Line by line, return the listing exactly, without any of the images.

· · ·

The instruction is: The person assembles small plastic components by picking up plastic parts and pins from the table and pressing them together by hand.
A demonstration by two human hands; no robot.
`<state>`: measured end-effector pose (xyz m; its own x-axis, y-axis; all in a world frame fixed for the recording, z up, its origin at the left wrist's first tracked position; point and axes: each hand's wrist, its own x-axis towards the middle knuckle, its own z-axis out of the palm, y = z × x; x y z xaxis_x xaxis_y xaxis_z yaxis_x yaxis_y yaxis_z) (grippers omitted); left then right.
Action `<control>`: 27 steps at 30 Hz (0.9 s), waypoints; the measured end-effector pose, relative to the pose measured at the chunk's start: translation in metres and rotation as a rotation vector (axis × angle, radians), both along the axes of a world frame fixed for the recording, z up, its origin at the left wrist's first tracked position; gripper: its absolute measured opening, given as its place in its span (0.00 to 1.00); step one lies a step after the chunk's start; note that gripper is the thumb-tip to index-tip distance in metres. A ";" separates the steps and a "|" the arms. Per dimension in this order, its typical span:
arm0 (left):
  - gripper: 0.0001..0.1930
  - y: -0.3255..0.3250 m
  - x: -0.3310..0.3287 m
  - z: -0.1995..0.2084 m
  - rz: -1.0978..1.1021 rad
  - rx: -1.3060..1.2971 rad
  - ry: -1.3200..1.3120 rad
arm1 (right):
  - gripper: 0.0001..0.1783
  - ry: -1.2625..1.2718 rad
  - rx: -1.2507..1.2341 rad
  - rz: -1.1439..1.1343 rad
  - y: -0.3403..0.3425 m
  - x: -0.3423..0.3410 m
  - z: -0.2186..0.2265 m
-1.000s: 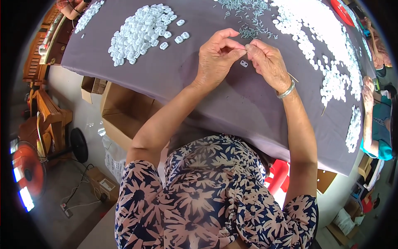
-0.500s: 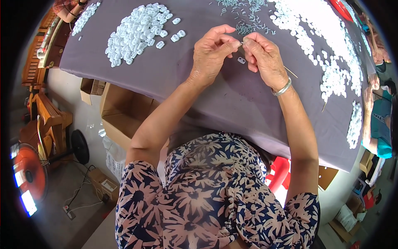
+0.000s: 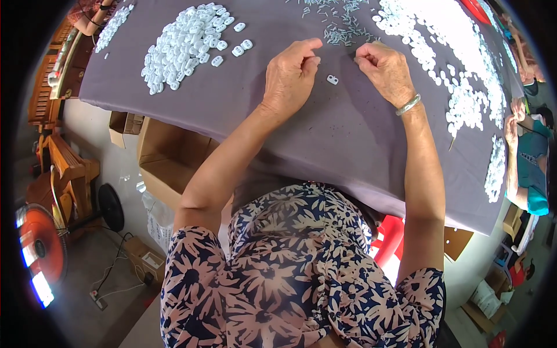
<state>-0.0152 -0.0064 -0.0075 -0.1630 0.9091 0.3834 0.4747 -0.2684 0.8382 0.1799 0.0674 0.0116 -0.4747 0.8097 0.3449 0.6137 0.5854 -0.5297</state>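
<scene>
My left hand [image 3: 292, 75] is over the table with thumb and forefinger apart. Its other fingers curl inward, and nothing shows between the tips. My right hand [image 3: 386, 71], a silver bangle at its wrist, is closed, with thumb and fingers drawn together. Whatever it may hold is hidden or too small to name. Between the hands lies one small white oval piece [image 3: 332, 79] with two dark holes. Just beyond are many thin grey-green pins [image 3: 342, 33] scattered on the cloth.
A pile of white two-hole pieces [image 3: 180, 49] lies at left on the grey tablecloth [image 3: 325, 145]. Loose white pieces [image 3: 464, 107] spread along the right. Below the table's left edge stands an open cardboard box [image 3: 165, 156]. Another person's arms [image 3: 512, 136] are at far right.
My hands have parted from their meeting point, the left moving slightly left and the right moving right. The thin yellowish stick by my right wrist no longer shows. The view has shifted slightly.
</scene>
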 end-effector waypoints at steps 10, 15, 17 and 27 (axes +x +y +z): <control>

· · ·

▸ RESULT OF THE EXERCISE:
The instruction is: The person assembles small plastic components by picking up plastic parts and pins from the table and pressing them together by hand.
A demonstration by two human hands; no robot.
`<state>`: measured end-effector pose (xyz m; its own x-axis, y-axis; all in a world frame fixed for the recording, z up, its origin at the left wrist's first tracked position; point and axes: each hand's wrist, its own x-axis towards the middle knuckle, its own z-axis out of the palm, y = z × x; x y z xaxis_x xaxis_y xaxis_z yaxis_x yaxis_y yaxis_z) (grippers omitted); left then right.
Action `<control>`: 27 steps at 30 Hz (0.9 s), waypoints; the measured end-effector pose, relative to the pose measured at the chunk's start: translation in metres and rotation as a rotation vector (axis × angle, radians), both along the axes of a world frame fixed for the recording, z up, its origin at the left wrist's first tracked position; gripper: its absolute measured opening, given as its place in its span (0.00 to 1.00); step one lies a step after the chunk's start; note that gripper is the thumb-tip to index-tip distance in metres. A ";" separates the steps and a "|" the arms. Per dimension in this order, its typical span:
arm0 (left):
  - gripper: 0.0001..0.1930
  - y: -0.3255..0.3250 m
  - x: -0.3310..0.3287 m
  - z: -0.1995..0.2084 m
  - rz: -1.0978..1.1021 rad
  - rx: -1.3060..1.2971 rad
  - ry: -1.3200..1.3120 rad
arm1 (right):
  - gripper: 0.0001..0.1783
  - ry: -1.2625..1.2718 rad
  - rx: -1.2507..1.2341 rad
  - rz: -1.1439..1.1343 rad
  - y: -0.3403..0.3425 m
  - x: -0.3423..0.3410 m
  - z: -0.2186..0.2265 m
-1.000s: 
-0.500s: 
+0.000s: 
<state>-0.0152 -0.0064 -0.0075 -0.1630 0.9091 0.3834 0.4747 -0.2684 0.8382 0.1799 0.0674 0.0116 -0.4747 0.8097 0.3449 0.6137 0.5854 -0.5297</state>
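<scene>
My left hand [image 3: 292, 75] is over the table with thumb and forefinger apart. Its other fingers curl inward, and nothing shows between the tips. My right hand [image 3: 386, 71], a silver bangle at its wrist, is closed, with thumb and fingers drawn together. Whatever it may hold is hidden or too small to name. Between the hands lies one small white oval piece [image 3: 332, 79] with two dark holes. Just beyond are many thin grey-green pins [image 3: 342, 33] scattered on the cloth.
A pile of white two-hole pieces [image 3: 180, 49] lies at left on the grey tablecloth [image 3: 325, 145]. Loose white pieces [image 3: 464, 107] spread along the right. Below the table's left edge stands an open cardboard box [image 3: 165, 156]. Another person's arms [image 3: 512, 136] are at far right.
My hands have parted from their meeting point, the left moving slightly left and the right moving right. The thin yellowish stick by my right wrist no longer shows. The view has shifted slightly.
</scene>
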 end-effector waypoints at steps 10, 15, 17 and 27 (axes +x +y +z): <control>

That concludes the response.